At the same time, 65% say they are willing to walk away from current vendors.

So, what’s the deal?

The reason isn’t cost or poor customer service, but the absence of embedded financial services like payments, lending and banking. As these digital-native features become critical, satisfaction with integrated finance capabilities is emerging as the top predictor of vendor retention.

Payments as a Retention Lever

In contrast to conventional assumptions that pricing is the key to customer loyalty, as digital rewrites SMB operations, the presence and quality of integrated payments capabilities have a more substantial impact on the lifetime value of a SMB customer.

For software providers, this means that neglecting embedded payments can directly correlate with higher churn rates.

With payments integration, SMBs can accelerate checkout experiences, minimize cart abandonment, and simplify financial reconciliation — benefits that go beyond operational efficiency and touch on customer satisfaction and topline growth.

In fact, SMBs with access to well-integrated payments systems can potentially experience revenue growth boosts ranging between 25% and 50%, depending on the sector. These gains are not marginal; they are transformational for small businesses operating with limited margins and intense competition.

Read the report: Platform Power: The Growing Importance of Embedded Finance to SMB Success

Embedded Finance Beyond Payments

The willingness of 65% of SMBs to change providers signals a low switching threshold when embedded finance expectations are not met. This puts pressure on platforms to evolve continuously and offer a broader suite of financial services to stay competitive.

And while payments integration leads the charge, embedded finance encompasses a broader ecosystem. This includes embedded lending, automated payroll, integrated invoicing, and real-time expense tracking. Each of these functionalities represents a shift from standalone financial tools to natively integrated features that operate within the core software environment.

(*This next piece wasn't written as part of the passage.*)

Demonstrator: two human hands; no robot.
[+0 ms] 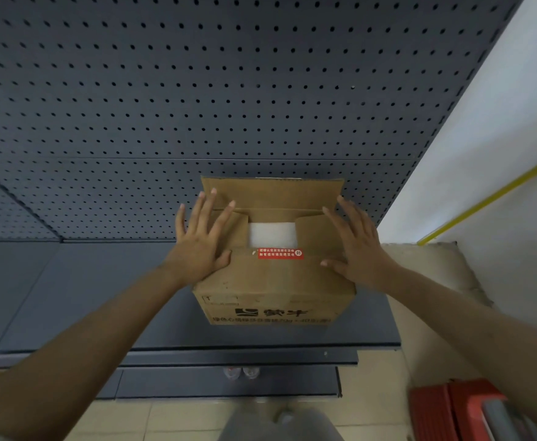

The result is a more efficient, less fragmented user experience. For instance, embedded lending enables SMBs to access financing options directly from their POS or inventory systems, eliminating the delays and paperwork associated with traditional lending channels. In turn, this accelerates decision-making, improves liquidity, and allows businesses to respond more quickly to opportunities or disruptions.

The report also indicates that sectors such as healthcare, retail, logistics and hospitality stand to gain the most from these capabilities, as they tend to operate on tight schedules and low margins where financial delays can have outsized consequences.

The shift toward embedded finance reflects a broader evolution in how SMBs approach software. They are no longer content with tools that merely support their operations. They demand platforms that drive growth, reduce complexity, and offer financial capabilities that were once reserved for large enterprises.

And crucially, SMBs expect continuous innovation — 90% want proactive updates from tech partners. Providers that fail to do so risk becoming obsolete, not because of product failure, but due to stagnation.

In this context, embedded finance is not just a feature of software — it is a fundamental component of the modern SMB success story. And as the data suggests, the cost of ignoring it is not merely lost revenue, but potentially lost customers.